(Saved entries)
-- Opening Marker --

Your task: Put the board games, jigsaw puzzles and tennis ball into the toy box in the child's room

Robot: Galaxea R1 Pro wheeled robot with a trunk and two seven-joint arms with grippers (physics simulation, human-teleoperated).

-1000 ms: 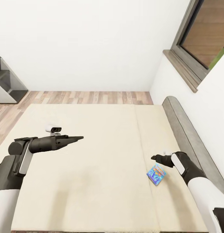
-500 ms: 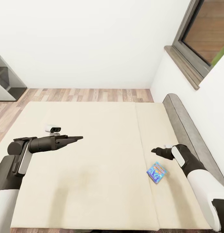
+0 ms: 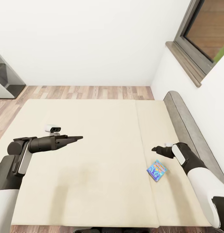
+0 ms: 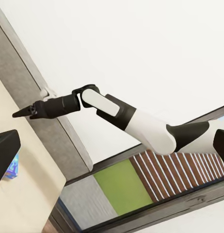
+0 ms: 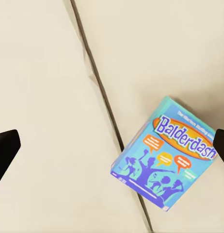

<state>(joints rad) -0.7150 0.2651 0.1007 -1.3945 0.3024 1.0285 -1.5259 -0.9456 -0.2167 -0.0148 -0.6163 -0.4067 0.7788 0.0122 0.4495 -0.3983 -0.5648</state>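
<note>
A blue Balderdash board game lies flat on the cream bed, just right of the mattress seam and near the grey headboard. My right gripper hovers a little beyond it, above the bed. In the right wrist view its dark fingertips stand wide apart, open and empty, with the board game below them. My left gripper is held out over the bed's left half, far from the game, open with nothing in it. A corner of the game shows in the left wrist view, beside the right arm.
A grey padded headboard runs along the bed's right side under a window. Wooden floor lies beyond the bed, ending at a white wall. A grey shelf unit stands at far left.
The head camera has shifted, so the bed sits slightly higher in the picture. My right gripper has drawn a little farther from the board game. The left arm holds still.
</note>
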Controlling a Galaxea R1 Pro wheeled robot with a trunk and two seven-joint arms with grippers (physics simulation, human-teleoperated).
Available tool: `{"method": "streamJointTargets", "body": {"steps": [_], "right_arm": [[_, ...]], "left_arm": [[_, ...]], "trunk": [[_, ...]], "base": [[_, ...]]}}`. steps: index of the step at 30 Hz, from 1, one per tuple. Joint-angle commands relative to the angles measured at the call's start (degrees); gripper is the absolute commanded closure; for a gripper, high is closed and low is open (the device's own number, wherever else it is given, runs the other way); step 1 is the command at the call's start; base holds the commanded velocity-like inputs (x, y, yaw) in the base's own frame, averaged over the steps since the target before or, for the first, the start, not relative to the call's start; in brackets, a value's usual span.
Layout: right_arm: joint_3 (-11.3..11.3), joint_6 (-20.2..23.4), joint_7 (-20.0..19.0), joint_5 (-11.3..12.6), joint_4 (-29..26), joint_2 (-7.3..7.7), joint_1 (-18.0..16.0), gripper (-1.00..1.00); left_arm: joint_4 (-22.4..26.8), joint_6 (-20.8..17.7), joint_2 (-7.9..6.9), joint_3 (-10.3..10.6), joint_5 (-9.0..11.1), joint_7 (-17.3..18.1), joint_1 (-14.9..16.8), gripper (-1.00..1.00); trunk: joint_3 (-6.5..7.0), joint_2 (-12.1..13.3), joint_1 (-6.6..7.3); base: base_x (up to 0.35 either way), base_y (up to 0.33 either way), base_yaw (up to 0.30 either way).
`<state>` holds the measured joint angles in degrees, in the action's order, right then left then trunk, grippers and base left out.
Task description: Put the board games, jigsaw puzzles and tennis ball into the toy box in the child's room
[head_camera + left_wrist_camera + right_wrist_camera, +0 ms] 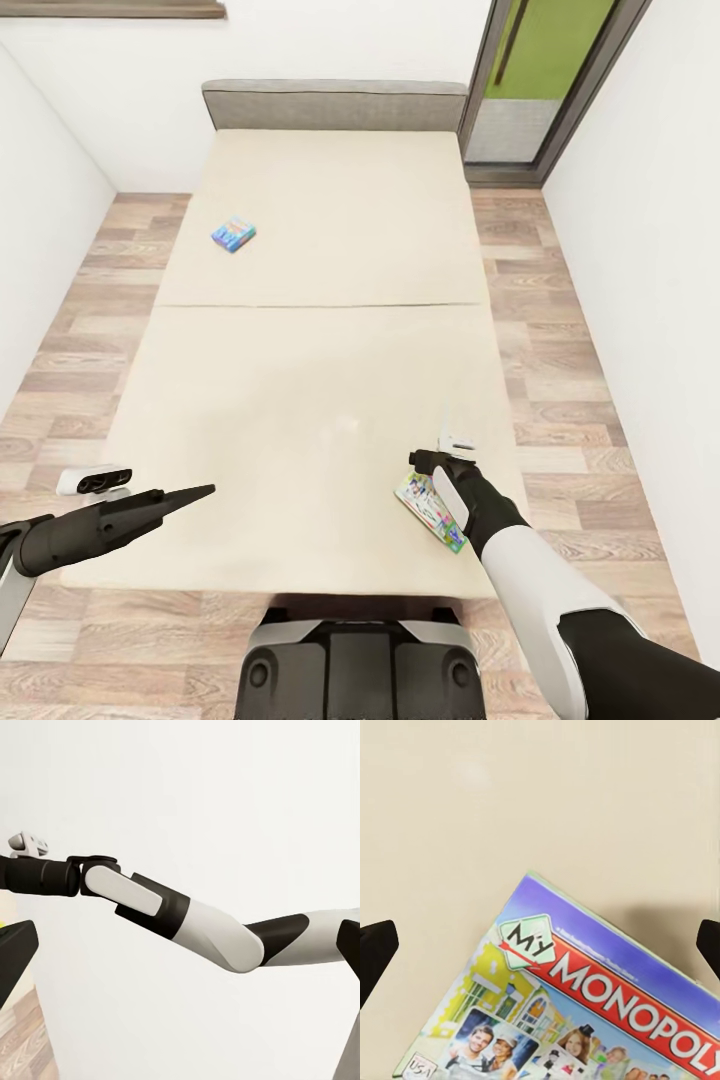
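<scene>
Right arm (540, 580): glossy white shell over the forearm, black at the joints and wrist, with a white oblong cover plate on the black wrist section. In the left wrist view the same arm (202, 926) shows alternating white and black rounded segments with smooth seams. Left arm (90, 530): matte black tapered housing ending in a slim point, with a small white camera module (93, 481) carrying dark lenses. Base (358, 665): dark grey moulded casing with two round black fittings.

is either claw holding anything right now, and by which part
Nothing is held. The right claw hovers open above the Monopoly box; the left claw is empty.
</scene>
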<state>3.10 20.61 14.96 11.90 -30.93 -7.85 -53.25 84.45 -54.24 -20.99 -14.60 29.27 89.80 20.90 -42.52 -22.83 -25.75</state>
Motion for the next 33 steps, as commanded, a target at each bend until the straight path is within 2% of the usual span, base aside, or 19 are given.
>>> {"method": "streamJointTargets", "body": {"steps": [1, 33], "right_arm": [[0.33, 0.23, 0.51, 0.58, -0.11, 0.00, -0.02, -1.00], [0.33, 0.22, 0.51, 0.66, -0.45, 0.01, -1.35, -1.00]], "left_arm": [[0.02, -0.61, -0.02, 0.01, -0.04, 0.21, 0.02, -1.00], [-0.04, -0.61, 0.03, 0.07, -0.09, 0.21, 0.02, -1.00]], "trunk": [[-0.16, -0.09, -0.03], [-3.17, -0.09, -0.03]], "base": [[0.000, 0.000, 0.000], [0.000, 0.000, 0.000]]}}
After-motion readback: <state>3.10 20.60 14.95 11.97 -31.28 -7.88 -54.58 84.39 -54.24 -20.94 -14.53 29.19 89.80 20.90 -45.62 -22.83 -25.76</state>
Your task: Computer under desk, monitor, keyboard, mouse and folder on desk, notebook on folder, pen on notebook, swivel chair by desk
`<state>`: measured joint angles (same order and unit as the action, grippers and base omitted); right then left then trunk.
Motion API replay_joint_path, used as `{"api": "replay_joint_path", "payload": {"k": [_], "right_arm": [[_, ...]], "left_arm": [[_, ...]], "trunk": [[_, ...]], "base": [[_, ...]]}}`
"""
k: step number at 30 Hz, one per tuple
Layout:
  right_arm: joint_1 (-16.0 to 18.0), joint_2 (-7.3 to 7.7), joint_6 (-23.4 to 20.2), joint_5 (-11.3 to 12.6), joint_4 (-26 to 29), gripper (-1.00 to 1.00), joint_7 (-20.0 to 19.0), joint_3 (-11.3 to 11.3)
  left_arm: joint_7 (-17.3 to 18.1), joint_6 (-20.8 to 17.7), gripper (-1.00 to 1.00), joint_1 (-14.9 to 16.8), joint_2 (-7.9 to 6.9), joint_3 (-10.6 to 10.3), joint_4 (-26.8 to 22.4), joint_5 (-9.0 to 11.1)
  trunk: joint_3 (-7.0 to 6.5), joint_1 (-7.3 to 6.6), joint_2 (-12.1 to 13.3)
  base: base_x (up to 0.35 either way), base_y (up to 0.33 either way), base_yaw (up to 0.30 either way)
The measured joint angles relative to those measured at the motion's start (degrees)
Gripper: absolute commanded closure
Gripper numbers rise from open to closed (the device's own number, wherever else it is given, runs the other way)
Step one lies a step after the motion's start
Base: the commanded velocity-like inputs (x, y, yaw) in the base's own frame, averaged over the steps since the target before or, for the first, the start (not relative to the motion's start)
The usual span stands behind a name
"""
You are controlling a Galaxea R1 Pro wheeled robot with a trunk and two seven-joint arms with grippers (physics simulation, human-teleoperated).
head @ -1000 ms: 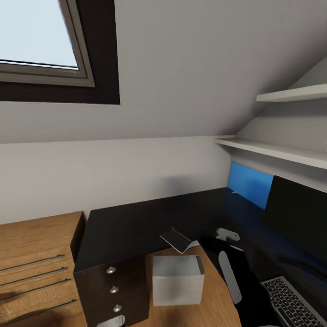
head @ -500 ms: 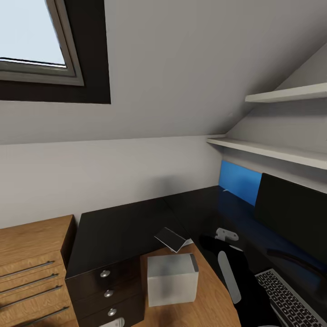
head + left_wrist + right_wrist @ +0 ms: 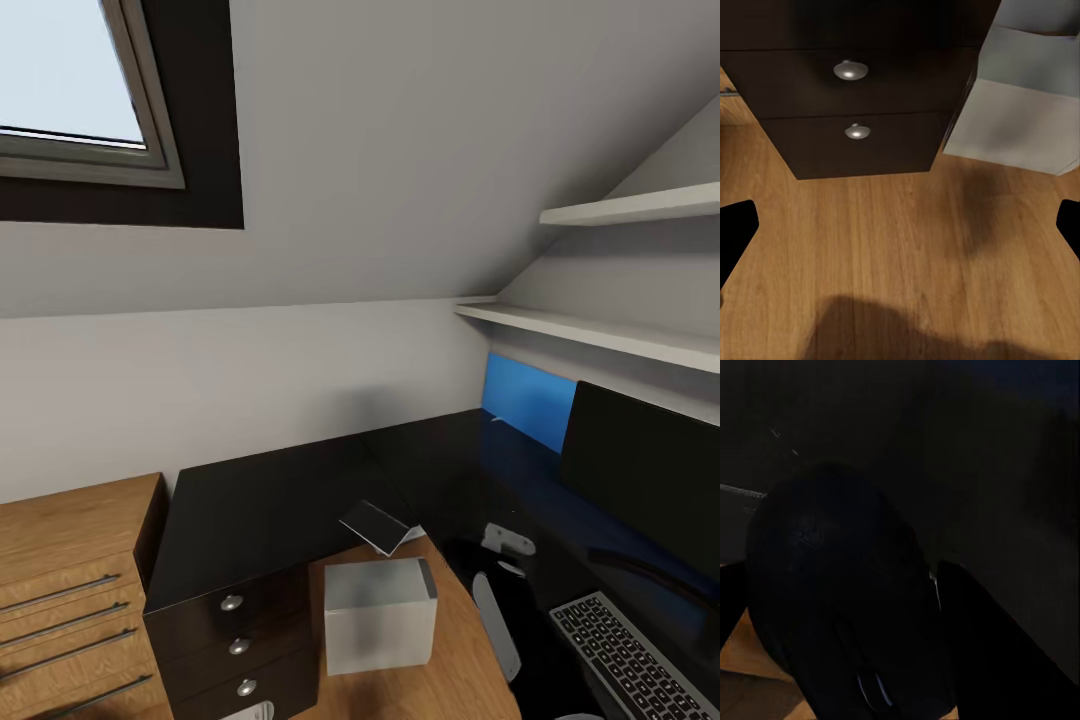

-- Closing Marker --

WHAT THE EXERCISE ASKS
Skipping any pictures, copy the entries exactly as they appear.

RESPONSE TO THE EXERCISE
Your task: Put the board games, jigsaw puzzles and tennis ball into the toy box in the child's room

Robot: Galaxea R1 Pro wheeled robot with a trunk and two seven-joint arms with grippers (physics simulation, human-teleoperated).

-1000 ms: 
-500 ms: 
+0 ms: 
+0 ms: 
+0 ms: 

<state>(joints rad) -0.7150 0.2651 0.1007 -1.3945 0.3024 1.0285 -1.5259 -0.9456 -0.2167 -0.0148 -0.6163 -0.4067 0.7788 0.0122 0.4495 -0.3983 -0.5648</state>
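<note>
A blue Balderdash board game lies flat on the cream bed, just right of the mattress seam and near the grey headboard. My right gripper hovers a little beyond it, above the bed. In the right wrist view its dark fingertips stand wide apart, open and empty, with the board game below them. My left gripper is held out over the bed's left half, far from the game, open with nothing in it. A corner of the game shows in the left wrist view, beside the right arm.
A grey padded headboard runs along the bed's right side under a window. Wooden floor lies beyond the bed, ending at a white wall. A grey shelf unit stands at far left.
The head camera has shifted, so the bed sits slightly higher in the picture. My right gripper has drawn a little farther from the board game. The left arm holds still.
</note>
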Controlling a Galaxea R1 Pro wheeled robot with a trunk and two seven-joint arms with grippers (physics simulation, human-teleoperated).
Available tool: `{"method": "streamJointTargets", "body": {"steps": [_], "right_arm": [[_, ...]], "left_arm": [[_, ...]], "trunk": [[_, ...]], "base": [[_, ...]]}}`. steps: index of the step at 30 Hz, from 1, one per tuple. Joint-angle commands relative to the angles measured at the call's start (degrees); gripper is the absolute commanded closure; for a gripper, high is closed and low is open (the device's own number, wherever else it is given, runs the other way); step 1 is the command at the call's start; base holds the commanded velocity-like inputs (x, y, yaw) in the base's own frame, averaged over the steps since the target before or, for the first, the start, not relative to the call's start; in brackets, a value's usual span.
Layout: right_arm: joint_3 (-11.3..11.3), joint_6 (-20.2..23.4), joint_7 (-20.0..19.0), joint_5 (-11.3..12.6), joint_4 (-29..26), joint_2 (-7.3..7.7), joint_1 (-18.0..16.0), gripper (-1.00..1.00); left_arm: joint_4 (-22.4..26.8), joint_6 (-20.8..17.7), joint_2 (-7.9..6.9), joint_3 (-10.3..10.6), joint_5 (-9.0..11.1), joint_7 (-17.3..18.1), joint_1 (-14.9..16.8), gripper (-1.00..1.00); trunk: joint_3 (-6.5..7.0), joint_2 (-12.1..13.3), joint_1 (-6.6..7.3); base: base_x (up to 0.35 either way), base_y (up to 0.33 either way), base_yaw (up to 0.30 either way).
`<state>` holds the measured joint angles in degrees, in the action's order, right then left then trunk, grippers and base left out.
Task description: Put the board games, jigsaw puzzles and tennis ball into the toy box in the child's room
[head_camera + left_wrist_camera + right_wrist_camera, +0 ms] 
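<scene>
Right arm (540, 580): glossy white shell over the forearm, black at the joints and wrist, with a white oblong cover plate on the black wrist section. In the left wrist view the same arm (202, 926) shows alternating white and black rounded segments with smooth seams. Left arm (90, 530): matte black tapered housing ending in a slim point, with a small white camera module (93, 481) carrying dark lenses. Base (358, 665): dark grey moulded casing with two round black fittings.

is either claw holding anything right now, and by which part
Nothing is held. The right claw hovers open above the Monopoly box; the left claw is empty.
</scene>
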<state>3.10 20.61 14.96 11.90 -30.93 -7.85 -53.25 84.45 -54.24 -20.99 -14.60 29.27 89.80 20.90 -42.52 -22.83 -25.75</state>
Motion for the next 33 steps, as commanded, a target at each bend until the straight path is within 2% of the usual span, base aside, or 19 are given.
>>> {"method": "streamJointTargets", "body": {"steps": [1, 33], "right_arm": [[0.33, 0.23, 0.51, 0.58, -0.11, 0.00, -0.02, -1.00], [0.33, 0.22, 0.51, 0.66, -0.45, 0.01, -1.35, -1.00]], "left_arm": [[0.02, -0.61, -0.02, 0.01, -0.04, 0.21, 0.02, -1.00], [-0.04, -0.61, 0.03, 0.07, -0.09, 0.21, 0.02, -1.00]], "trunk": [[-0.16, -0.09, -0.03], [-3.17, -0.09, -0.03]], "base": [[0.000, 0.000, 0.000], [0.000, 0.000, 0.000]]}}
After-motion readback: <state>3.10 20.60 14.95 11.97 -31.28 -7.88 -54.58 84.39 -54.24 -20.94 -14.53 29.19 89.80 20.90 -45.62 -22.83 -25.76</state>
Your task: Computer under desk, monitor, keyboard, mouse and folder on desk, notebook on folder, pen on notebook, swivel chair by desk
`<state>`: measured joint angles (same order and unit as the action, grippers and base omitted); right then left then trunk.
Motion API replay_joint_path, used as `{"api": "replay_joint_path", "payload": {"k": [_], "right_arm": [[_, ...]], "left_arm": [[_, ...]], "trunk": [[_, ...]], "base": [[_, ...]]}}`
"""
k: step number at 30 Hz, one per tuple
Layout:
  right_arm: joint_1 (-16.0 to 18.0), joint_2 (-7.3 to 7.7), joint_6 (-23.4 to 20.2), joint_5 (-11.3 to 12.6), joint_4 (-26 to 29), gripper (-1.00 to 1.00), joint_7 (-20.0 to 19.0), joint_3 (-11.3 to 11.3)
  left_arm: joint_7 (-17.3 to 18.1), joint_6 (-20.8 to 17.7), gripper (-1.00 to 1.00), joint_1 (-14.9 to 16.8), joint_2 (-7.9 to 6.9), joint_3 (-10.6 to 10.3), joint_4 (-26.8 to 22.4), joint_5 (-9.0 to 11.1)
  trunk: joint_3 (-7.0 to 6.5), joint_1 (-7.3 to 6.6), joint_2 (-12.1 to 13.3)
  base: base_x (up to 0.35 either way), base_y (up to 0.33 either way), base_yaw (up to 0.30 either way)
The measured joint angles relative to those measured at the motion's start (degrees)
Gripper: absolute commanded closure
Gripper numbers rise from open to closed (the device's own number, wherever else it is given, runs the other way)
Step one lies a step after the motion's start
Base: the commanded velocity-like inputs (x, y, yaw) in the base's own frame, averaged over the steps since the target before or, for the first, the start (not relative to the motion's start)
The usual span stands behind a name
"""
You are controlling a Galaxea R1 Pro wheeled robot with a trunk and two seven-joint arms with grippers (physics simulation, human-teleoperated).
head @ -1000 ms: 
head @ -500 ms: 
head + left_wrist + right_wrist @ +0 ms: 

Nothing else is required to complete the exercise.